Perret C l, Gardaz J P, Reynaert M, Grimbert F, Enrico J F
Br Heart J. 1975 Jun;37(6):640-6. doi: 10.1136/hrt.37.6.640.
In 15 patients with acute myocardial infarction associated with signs of left ventricular dysfunction, phentolamine was infused intravenously in a dose of 10 mg per hour. This therapy induced a substantial reduction in mean right atrial pressure from 10 to 7 mmHg (1.3 to 0.9 kPa) (P) less than 0.001), and in pulmonary capillary wedge pressure from 20 to 13 mmHg (2.7 to 1.7 kPa) (P less than 0.001). The cardiac index increased from 2.5 to 3.0 1/min per m-minus 2 (P less than 0.001) accompanied by a fall in both the systemic and pulmonary vascular resistances (P less than 0.001). On the other hand, the mean stroke work index did not change significantly after phentolamine, because of tar resistance. With the dose used the mean arterial pressure decreased from 112 to 99 mmHg (14.9 to 13.2 kPa) (P less than 0.001). No adverse effects attributable to the drug treatment were noted. Benefits of this treatment are probably related to reduction in the impedance of left ventricular ejection and possibly to its relaxant effect on the venous tone. The drug may also improve subendocardial perfusion by decreasing left diastolic ventricular pressure. This could possibly limit extension of necrosis. Thus vasodilator therapy appears to be of particular interest in left ventricular failure complicating acute myocardial infarction, where inotropic agents may be contraindicated.

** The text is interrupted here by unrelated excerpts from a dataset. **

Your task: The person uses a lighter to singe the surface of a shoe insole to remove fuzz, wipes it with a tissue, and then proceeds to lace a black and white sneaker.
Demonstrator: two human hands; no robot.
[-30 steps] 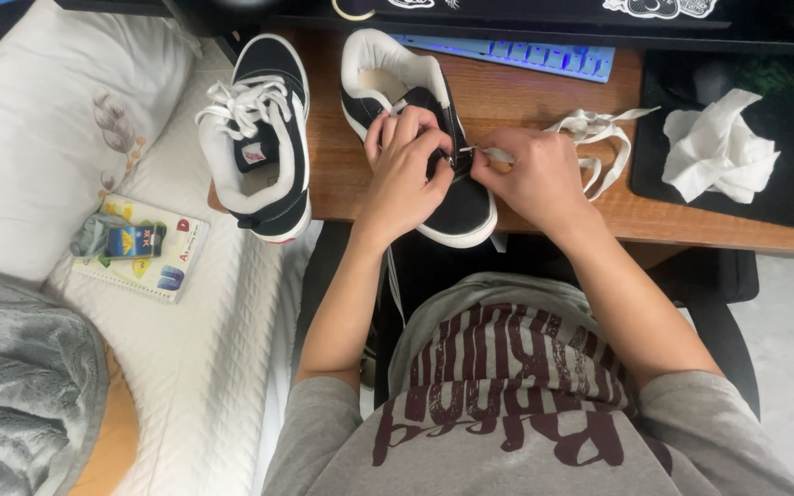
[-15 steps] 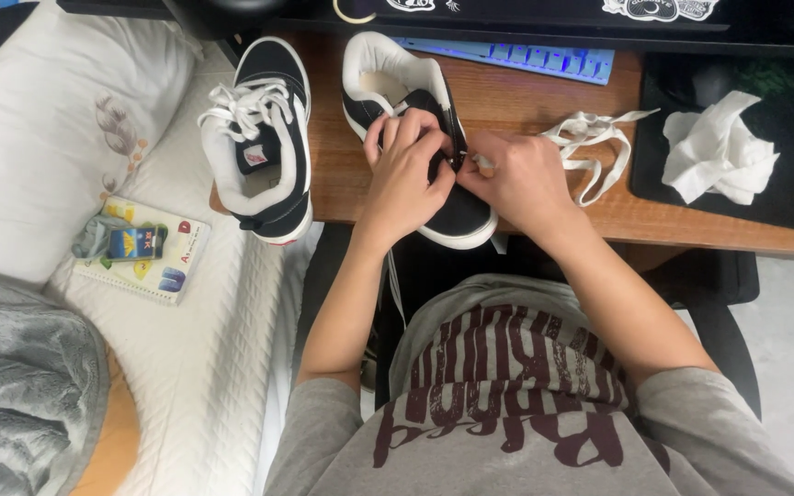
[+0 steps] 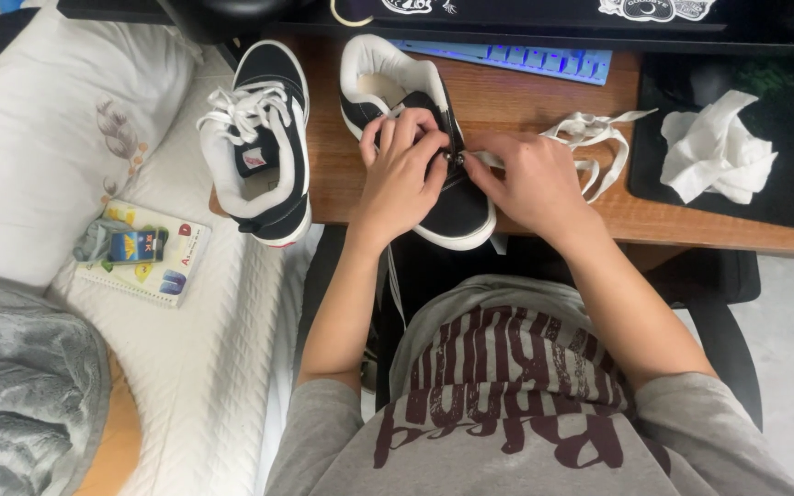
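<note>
A black and white sneaker (image 3: 452, 207) lies on the wooden desk (image 3: 526, 101), toe toward me. My left hand (image 3: 402, 170) rests on its upper, fingers curled around the eyelet area. My right hand (image 3: 530, 179) pinches a white shoelace (image 3: 599, 138) at the shoe's side, fingertips close to the left hand's. The rest of the lace trails loose on the desk to the right. A second black and white sneaker (image 3: 264, 138), laced, sits at the desk's left edge, overhanging the bed.
A crumpled white tissue (image 3: 714, 152) lies on a black desk mat (image 3: 783, 193) at the right. A keyboard (image 3: 516, 60) sits at the back. To the left are a white pillow (image 3: 57, 129), a booklet (image 3: 149, 257) and a grey blanket (image 3: 20, 395) on the bed.
My right hand has drawn in closer to the left hand at the shoe's eyelets, bringing the lace end with it. The sneakers have stayed in place.
</note>
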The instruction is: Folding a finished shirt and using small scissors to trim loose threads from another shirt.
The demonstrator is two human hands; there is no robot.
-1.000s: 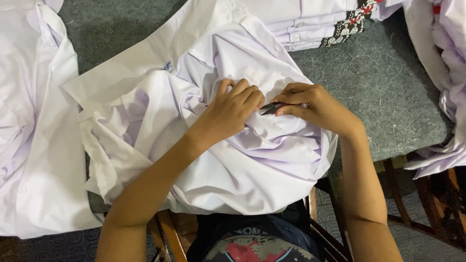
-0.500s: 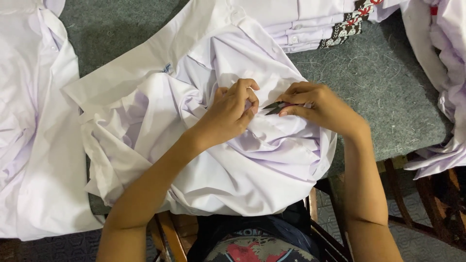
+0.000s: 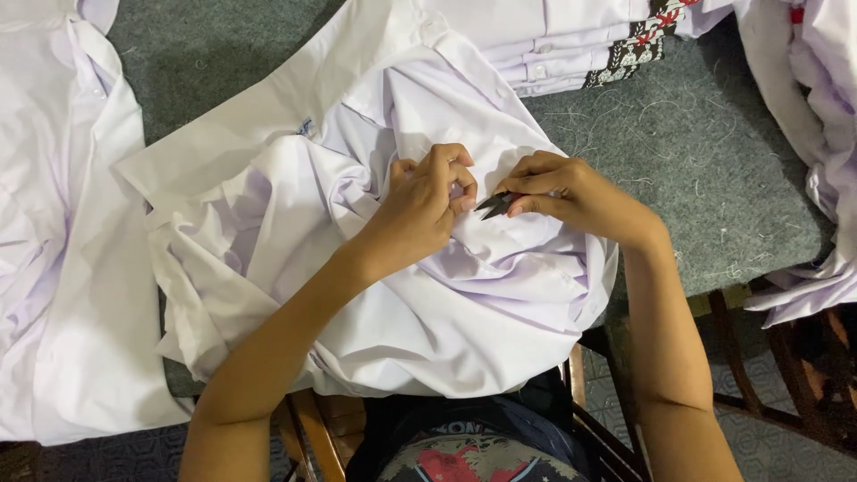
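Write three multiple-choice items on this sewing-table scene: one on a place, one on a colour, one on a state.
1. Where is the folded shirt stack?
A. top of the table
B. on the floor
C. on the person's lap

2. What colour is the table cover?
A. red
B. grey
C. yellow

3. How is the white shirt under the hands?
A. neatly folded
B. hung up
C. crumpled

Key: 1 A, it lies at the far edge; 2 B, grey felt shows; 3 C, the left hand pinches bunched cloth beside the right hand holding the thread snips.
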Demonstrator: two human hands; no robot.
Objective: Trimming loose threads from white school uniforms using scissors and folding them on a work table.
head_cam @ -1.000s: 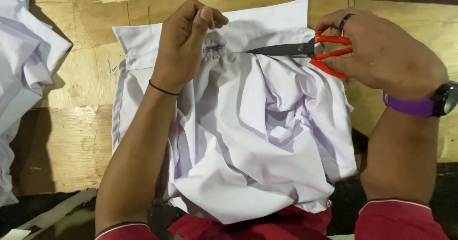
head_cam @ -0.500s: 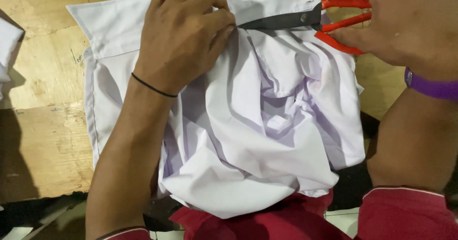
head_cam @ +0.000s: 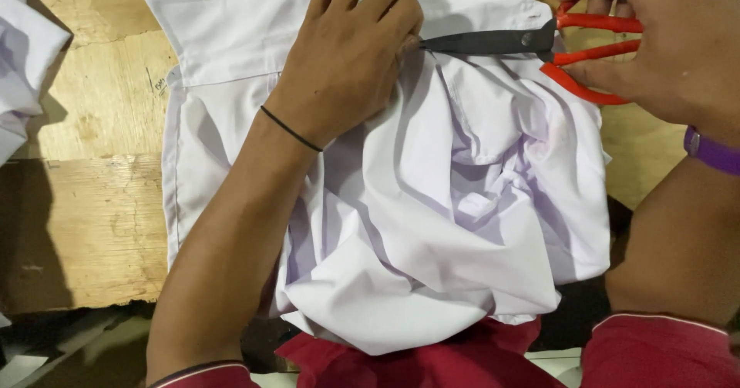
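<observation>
A crumpled white shirt (head_cam: pixel 432 226) lies on the wooden table (head_cam: pixel 85 218), its collar at the far edge. My left hand (head_cam: pixel 347 57) presses down on the collar area, fingers curled and pinching the cloth near the blade tips. My right hand (head_cam: pixel 671 49) holds red-handled scissors (head_cam: pixel 532 45), fingers through the loops. The dark blades point left, their tips reaching the fingers of my left hand. A thin black band circles my left wrist, a purple watch strap my right.
More white garments (head_cam: pixel 23 72) lie at the left edge of the table. My red clothing (head_cam: pixel 462 361) shows at the bottom, under the shirt's near edge. A dark gap runs below the table's front edge.
The view has closed in and shifted. My left hand lowered from pinching the cloth up to pressing flat on the collar. The scissors stay at the collar, blades pointing left.
</observation>
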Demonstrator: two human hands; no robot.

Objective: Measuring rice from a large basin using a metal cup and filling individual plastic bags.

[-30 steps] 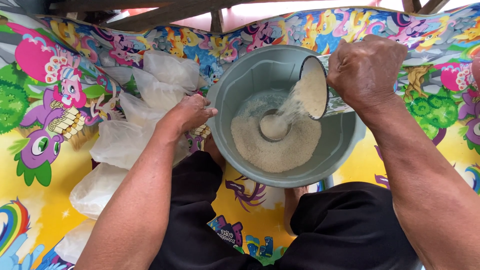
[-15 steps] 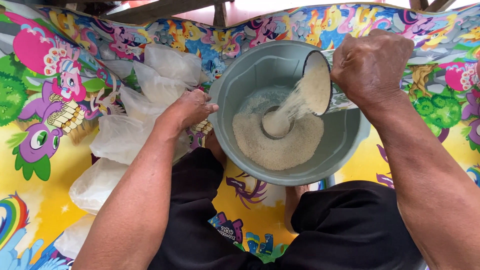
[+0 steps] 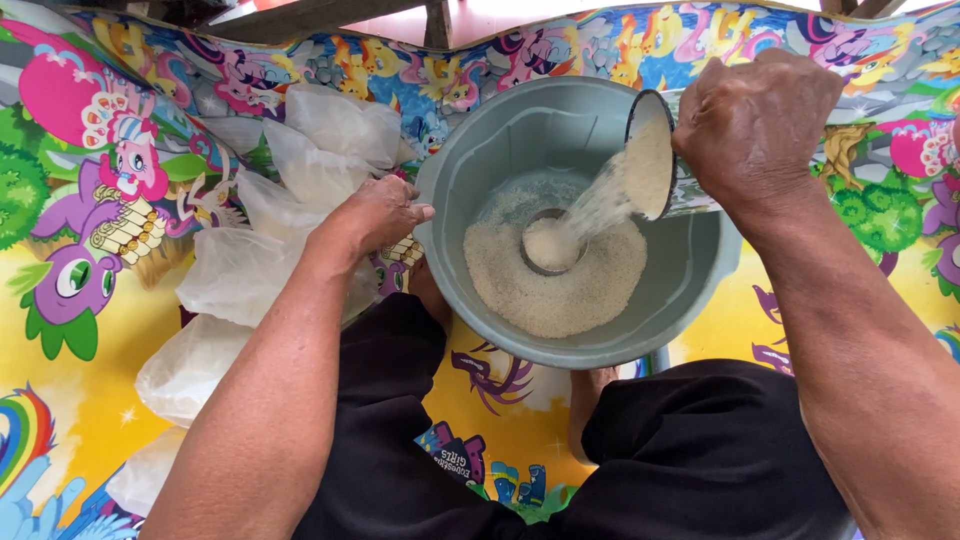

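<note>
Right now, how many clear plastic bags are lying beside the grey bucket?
About 6 plastic bags, left of the bucket, in a line from top to bottom-left corner; the left hand may hide more.

We see a grey-green bucket (image 3: 480, 200) holding off-white rice (image 3: 560, 285); the stream leaving the cup (image 3: 655, 165) is the same pale cream. The cup's side, mostly hidden by the right hand (image 3: 755, 125), appears greenish and printed. The mat (image 3: 120, 300) is yellow, patterned with cartoon ponies in pink and purple, a purple dragon, green bushes, a rainbow and blue patches. The bags (image 3: 250, 270) are translucent white. The clothing (image 3: 700, 460) is plain black.
</note>
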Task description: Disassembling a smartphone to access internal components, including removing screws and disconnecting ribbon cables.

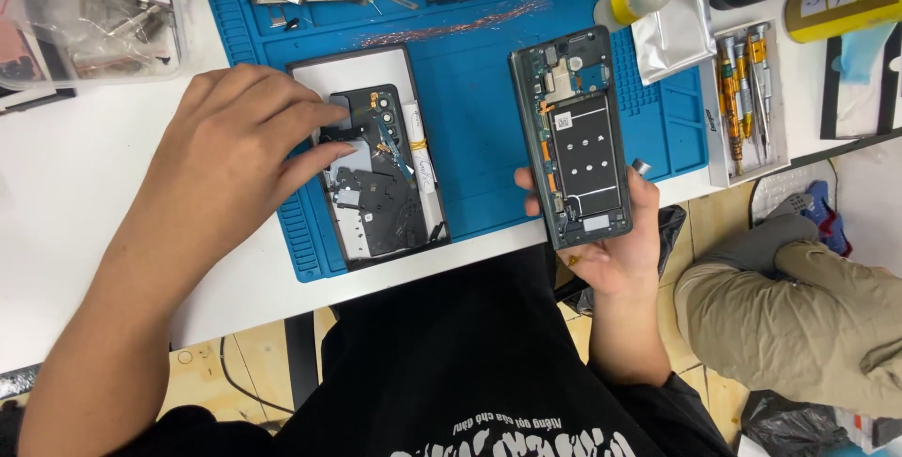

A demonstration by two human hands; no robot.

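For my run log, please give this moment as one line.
left hand: fingertips on parts tray | right hand: holds opened phone | surface: blue repair mat | nearby: screwdriver set

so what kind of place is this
Most likely a phone repair bench. The right hand holds an opened phone with its insides bare, the left hand touches loose parts on a tray lying on a blue repair mat, and a screwdriver set sits nearby.
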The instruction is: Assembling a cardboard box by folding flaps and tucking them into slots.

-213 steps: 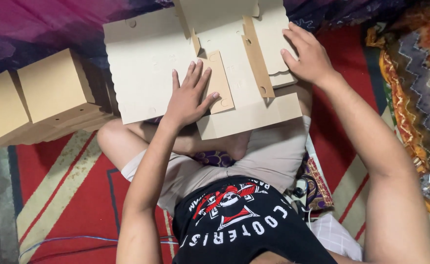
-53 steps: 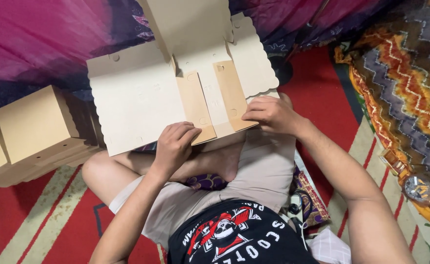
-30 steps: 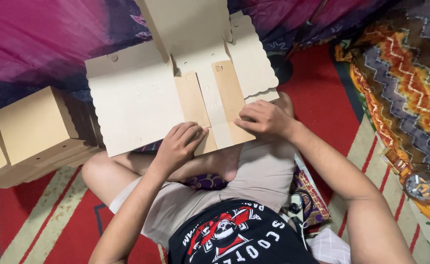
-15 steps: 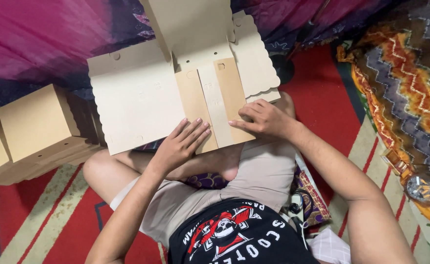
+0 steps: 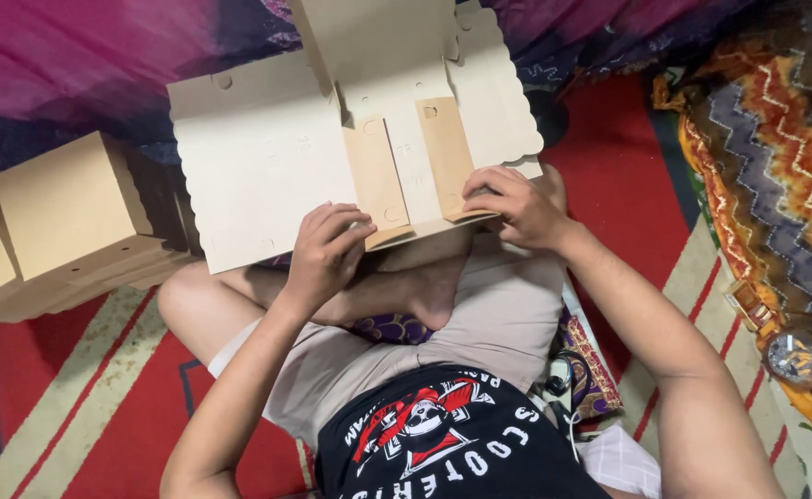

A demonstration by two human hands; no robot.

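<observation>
A person sat cross-legged on a red striped rug [image 5: 92,388], with a flat, unfolded cardboard box blank [image 5: 267,157] resting across the knees. The blank was pale tan, with scalloped edges on its side panels and two narrower flaps lying near its middle.

The left hand [image 5: 323,249] was at the blank's near edge, fingers curled over the lower corner of the left flap [image 5: 375,176]; the fingers were bent, pressing down on the card, though whether the thumb gripped beneath the edge could not be told. The right hand [image 5: 517,203] lay on the near end of the right flap [image 5: 445,148], fingers bent and loosely closed, fingertips pressing the card against the knee; a true grip could not be made out there either.

To the left, beside the blank, folded boxes [image 5: 64,212] of the same card stood on the rug. A purple cloth [image 5: 73,65] lay beyond them, and a zigzag-patterned cloth [image 5: 766,139] sat to the right. A cable [image 5: 563,388] lay by the right thigh.
</observation>
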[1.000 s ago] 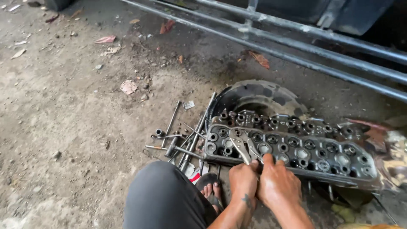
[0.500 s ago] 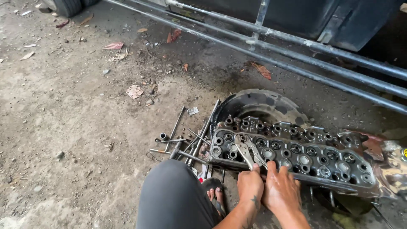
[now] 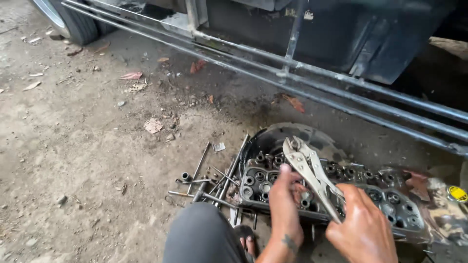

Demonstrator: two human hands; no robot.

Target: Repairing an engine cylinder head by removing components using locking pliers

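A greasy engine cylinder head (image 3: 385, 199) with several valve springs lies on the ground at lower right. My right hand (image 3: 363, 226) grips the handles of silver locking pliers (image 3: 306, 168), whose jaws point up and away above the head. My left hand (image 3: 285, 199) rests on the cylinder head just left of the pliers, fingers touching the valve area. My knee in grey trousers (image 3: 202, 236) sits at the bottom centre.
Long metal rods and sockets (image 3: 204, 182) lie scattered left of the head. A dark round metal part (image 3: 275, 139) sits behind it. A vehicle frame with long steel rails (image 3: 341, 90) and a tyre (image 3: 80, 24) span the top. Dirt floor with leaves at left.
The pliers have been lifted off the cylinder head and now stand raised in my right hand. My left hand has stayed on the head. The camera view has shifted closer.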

在15例伴有左心室功能障碍体征的急性心肌梗死患者中,以每小时10毫克的剂量静脉输注酚妥拉明。该治疗使平均右心房压力从10 mmHg(1.3 kPa)大幅降至7 mmHg(0.9 kPa)(P<0.001),肺毛细血管楔压从20 mmHg(2.7 kPa)降至13 mmHg(1.7 kPa)(P<0.001)。心脏指数从2.5升/分钟·平方米增至3.0升/分钟·平方米(P<0.001),同时全身和肺血管阻力均下降(P<0.001)。另一方面,由于焦油阻力,酚妥拉明治疗后平均每搏功指数无显著变化。使用该剂量时,平均动脉压从112 mmHg(14.9 kPa)降至99 mmHg(13.2 kPa)(P<0.001)。未观察到药物治疗所致的不良反应。该治疗的益处可能与降低左心室射血阻抗以及可能对静脉张力的舒张作用有关。该药物还可能通过降低左心室舒张末压改善心内膜下灌注。这可能会限制坏死范围的扩大。因此,血管扩张剂治疗在急性心肌梗死并发左心室衰竭中似乎特别有意义,因为在这种情况下可能禁用强心剂。